*WHAT THE EXERCISE ASKS*.
Retype each entry. Leave nothing out.

*DATASET RECORDS*.
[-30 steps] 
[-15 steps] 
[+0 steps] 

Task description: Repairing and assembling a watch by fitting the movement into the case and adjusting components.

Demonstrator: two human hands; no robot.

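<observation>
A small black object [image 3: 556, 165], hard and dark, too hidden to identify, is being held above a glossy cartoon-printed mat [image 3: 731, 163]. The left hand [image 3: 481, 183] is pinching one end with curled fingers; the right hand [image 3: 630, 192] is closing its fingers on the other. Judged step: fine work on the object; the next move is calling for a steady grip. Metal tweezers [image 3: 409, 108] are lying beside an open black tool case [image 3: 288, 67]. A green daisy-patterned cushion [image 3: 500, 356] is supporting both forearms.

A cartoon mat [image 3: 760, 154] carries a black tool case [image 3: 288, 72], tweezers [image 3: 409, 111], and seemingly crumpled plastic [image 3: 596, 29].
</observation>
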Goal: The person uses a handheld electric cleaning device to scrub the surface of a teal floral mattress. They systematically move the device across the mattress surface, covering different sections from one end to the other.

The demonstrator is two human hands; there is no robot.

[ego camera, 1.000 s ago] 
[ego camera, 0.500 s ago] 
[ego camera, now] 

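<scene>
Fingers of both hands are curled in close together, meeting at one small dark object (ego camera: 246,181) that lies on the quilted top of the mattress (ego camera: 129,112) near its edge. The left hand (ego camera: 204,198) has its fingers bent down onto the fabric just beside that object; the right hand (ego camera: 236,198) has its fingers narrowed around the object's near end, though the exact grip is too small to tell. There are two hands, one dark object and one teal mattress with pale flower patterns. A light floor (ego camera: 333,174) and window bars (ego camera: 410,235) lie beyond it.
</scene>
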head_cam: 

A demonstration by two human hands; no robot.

*REPLY TO THE TASK*.
[-30 steps] 
[-15 steps] 
[+0 steps] 

Task description: Repairing and assembling a watch by fitting the movement into the case and adjusting components.

Demonstrator: two human hands; no robot.

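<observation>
A small black object [image 3: 556, 165], hard and dark, too hidden to identify, is being held above a glossy cartoon-printed mat [image 3: 731, 163]. The left hand [image 3: 481, 183] is pinching one end with curled fingers; the right hand [image 3: 630, 192] is closing its fingers on the other. Judged step: fine work on the object; the next move is calling for a steady grip. Metal tweezers [image 3: 409, 108] are lying beside an open black tool case [image 3: 288, 67]. A green daisy-patterned cushion [image 3: 500, 356] is supporting both forearms.

A cartoon mat [image 3: 760, 154] carries a black tool case [image 3: 288, 72], tweezers [image 3: 409, 111], and seemingly crumpled plastic [image 3: 596, 29].
</observation>
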Goal: The person uses a handheld electric cleaning device to scrub the surface of a teal floral mattress. They systematically move the device across the mattress surface, covering different sections from one end to the other.

The demonstrator is two human hands; there is no robot.

[ego camera, 1.000 s ago] 
[ego camera, 0.500 s ago] 
[ego camera, now] 

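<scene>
Fingers of both hands are curled in close together, meeting at one small dark object (ego camera: 246,181) that lies on the quilted top of the mattress (ego camera: 129,112) near its edge. The left hand (ego camera: 204,198) has its fingers bent down onto the fabric just beside that object; the right hand (ego camera: 236,198) has its fingers narrowed around the object's near end, though the exact grip is too small to tell. There are two hands, one dark object and one teal mattress with pale flower patterns. A light floor (ego camera: 333,174) and window bars (ego camera: 410,235) lie beyond it.
</scene>
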head_cam: 

A demonstration by two human hands; no robot.

There is nothing else to add to the answer.